Utente 401XXX
Buonasera Medici Italia
Sono una ragazza di 27 anni e da circa 7 soffro di acne. Per il primo anno il mio dermatologo ha cercato di curarlo somministrandomi creme di ogni tipo e genere. Non ottenendo alcun miglioramento mi è stata prescritta la cura con il roaccutan, che ha dato i risultati sperati.
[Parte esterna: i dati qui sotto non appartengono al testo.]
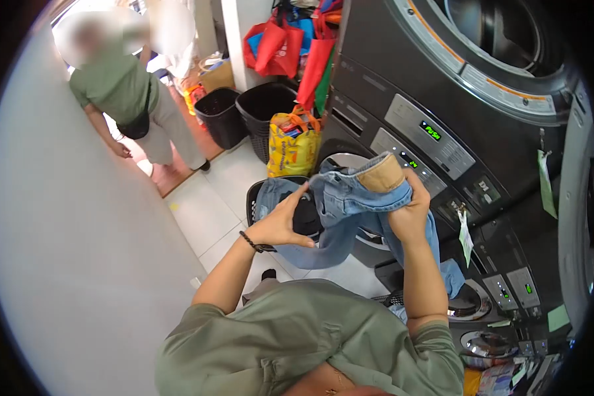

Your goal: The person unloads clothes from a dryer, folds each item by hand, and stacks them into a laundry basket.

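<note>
A pair of blue jeans (340, 204) with a tan patch inside the waistband hangs in front of me. My right hand (412, 208) grips the waistband at its right end. At the left side of the jeans is my left hand (284, 223), thumb spread away from the fingers, its fingertips by the denim. Beneath and behind the jeans stands a black basket (252, 197) with denim and a dark item in it. Part of the jeans hides the basket's right side.
Stacked dark machines (369, 109) with an open round door (574, 218) line the right. Black bins (221, 117) and a yellow bag (294, 148) stand ahead. A person in green (122, 92) stands at upper left, beyond a pale wall (79, 251).
</note>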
Per gli anni successivi ho continuato a prendere la pillola e la situazione era sotto controllo. Da circa un anno ho sospeso la pillola, in quanto avevo manifestato tutti i sintomi indesiderati riportati sul bugiardino. Da quel momento la situazione è chiaramente peggiorata, l'acne è ritornata colpendo le zone basse delle guance ed estendosi fino al collo (mentre quando ho iniziato ad avere l'acne le zone colpite erano interamente le guance). Sono tornata dal dermatologo ma a suo dire non si può fare nulla per questo acne se non tornare a prendere la pillola, e personalmente preferisco tenermi l'acne piuttosto che riprendere la pillola. Vorrei quindi sapere se effettivamente la cura con la pillola rappresenta l'unica soluzione o se è possibile trovare "una via di uscita" anche ricorrendo ad altri farmaci.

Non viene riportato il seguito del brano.